Low-background steel, also known as pre-war steel, is any steel produced prior to the detonation of the first nuclear bombs in the 1940s and 1950s. Typically sourced from shipwrecks and other steel artifacts of this era, it is often used for modern particle detectors because more modern steel is contaminated with traces of nuclear fallout.

Since the cessation of atmospheric nuclear testing, background radiation has decreased to very near natural levels, making special low-background steel no longer necessary for most radiation-sensitive applications, as brand-new steel now has a low enough radioactive signature that it can generally be used in such applications. However, some demand remains for the most radiation-sensitive applications, such as Geiger counters and sensing equipment aboard spacecraft, and World War II-era shipwrecks near in the Java Sea and western South China Sea are often illegally scavenged for low-background steel.

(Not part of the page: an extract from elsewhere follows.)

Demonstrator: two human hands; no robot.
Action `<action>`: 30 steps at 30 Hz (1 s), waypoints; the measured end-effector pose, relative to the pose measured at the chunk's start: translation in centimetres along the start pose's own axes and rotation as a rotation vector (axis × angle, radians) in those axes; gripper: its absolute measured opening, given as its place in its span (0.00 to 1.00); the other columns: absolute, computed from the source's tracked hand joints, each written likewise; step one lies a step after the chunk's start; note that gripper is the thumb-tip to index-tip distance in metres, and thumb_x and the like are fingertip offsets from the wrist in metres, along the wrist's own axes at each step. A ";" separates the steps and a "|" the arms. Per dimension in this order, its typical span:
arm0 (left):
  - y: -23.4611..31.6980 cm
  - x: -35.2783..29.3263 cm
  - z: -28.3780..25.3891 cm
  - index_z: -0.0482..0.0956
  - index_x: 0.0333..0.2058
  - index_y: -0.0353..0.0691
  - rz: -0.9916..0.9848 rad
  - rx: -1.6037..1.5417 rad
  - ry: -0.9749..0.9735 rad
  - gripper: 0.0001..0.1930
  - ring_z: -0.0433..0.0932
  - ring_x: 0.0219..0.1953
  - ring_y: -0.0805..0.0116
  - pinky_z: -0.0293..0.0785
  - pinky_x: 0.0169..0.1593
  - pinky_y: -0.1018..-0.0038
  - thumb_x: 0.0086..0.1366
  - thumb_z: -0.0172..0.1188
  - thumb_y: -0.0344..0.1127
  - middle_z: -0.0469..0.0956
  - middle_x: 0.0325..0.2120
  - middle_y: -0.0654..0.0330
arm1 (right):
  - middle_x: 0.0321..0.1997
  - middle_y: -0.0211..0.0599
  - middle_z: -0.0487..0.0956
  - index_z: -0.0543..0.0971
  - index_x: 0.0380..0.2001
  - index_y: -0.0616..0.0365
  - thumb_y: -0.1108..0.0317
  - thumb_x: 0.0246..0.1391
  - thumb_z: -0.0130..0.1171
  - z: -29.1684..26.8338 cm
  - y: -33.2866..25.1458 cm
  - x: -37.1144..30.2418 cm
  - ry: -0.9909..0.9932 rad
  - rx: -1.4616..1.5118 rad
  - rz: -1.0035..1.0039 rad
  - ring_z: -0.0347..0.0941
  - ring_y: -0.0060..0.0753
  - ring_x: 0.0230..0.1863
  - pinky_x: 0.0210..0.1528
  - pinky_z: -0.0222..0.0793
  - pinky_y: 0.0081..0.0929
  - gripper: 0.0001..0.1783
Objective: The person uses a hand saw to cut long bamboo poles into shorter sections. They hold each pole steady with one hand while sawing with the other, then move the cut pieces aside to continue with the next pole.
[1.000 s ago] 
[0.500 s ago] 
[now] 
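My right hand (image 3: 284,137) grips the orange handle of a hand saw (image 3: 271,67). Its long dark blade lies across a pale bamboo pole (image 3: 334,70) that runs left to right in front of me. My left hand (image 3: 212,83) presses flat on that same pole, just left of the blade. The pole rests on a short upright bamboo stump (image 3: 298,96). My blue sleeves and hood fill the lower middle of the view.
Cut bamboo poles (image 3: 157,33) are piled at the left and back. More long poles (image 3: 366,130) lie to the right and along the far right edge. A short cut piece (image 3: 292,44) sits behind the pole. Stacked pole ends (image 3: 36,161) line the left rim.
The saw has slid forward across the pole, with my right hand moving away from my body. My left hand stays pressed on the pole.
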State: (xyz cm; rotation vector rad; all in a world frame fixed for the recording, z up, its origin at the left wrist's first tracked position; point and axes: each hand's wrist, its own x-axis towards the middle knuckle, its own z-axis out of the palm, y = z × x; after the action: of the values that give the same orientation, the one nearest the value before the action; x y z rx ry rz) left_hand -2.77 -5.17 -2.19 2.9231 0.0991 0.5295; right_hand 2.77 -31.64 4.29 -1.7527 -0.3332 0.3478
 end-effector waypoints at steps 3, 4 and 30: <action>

Radionuclide contamination

From 1856 until the mid 20th century, steel was produced in the Bessemer process, where air was forced into Bessemer converters converting the pig iron into steel. By the mid-20th century, many steelworks had switched to the BOS process, which uses pure oxygen instead of air. However, as both processes use atmospheric gas, they are susceptible to contamination from airborne particulates. Present-day air carries radionuclides, such as cobalt-60, which are deposited into the steel, giving it a weak radioactive signature.

World anthropogenic background radiation levels peaked at 0.11 mSv/yr above natural levels in 1963, the year that the Partial Nuclear Test Ban Treaty was enacted. Since then, anthropogenic background radiation has decreased to 0.005 mSv/yr above natural levels.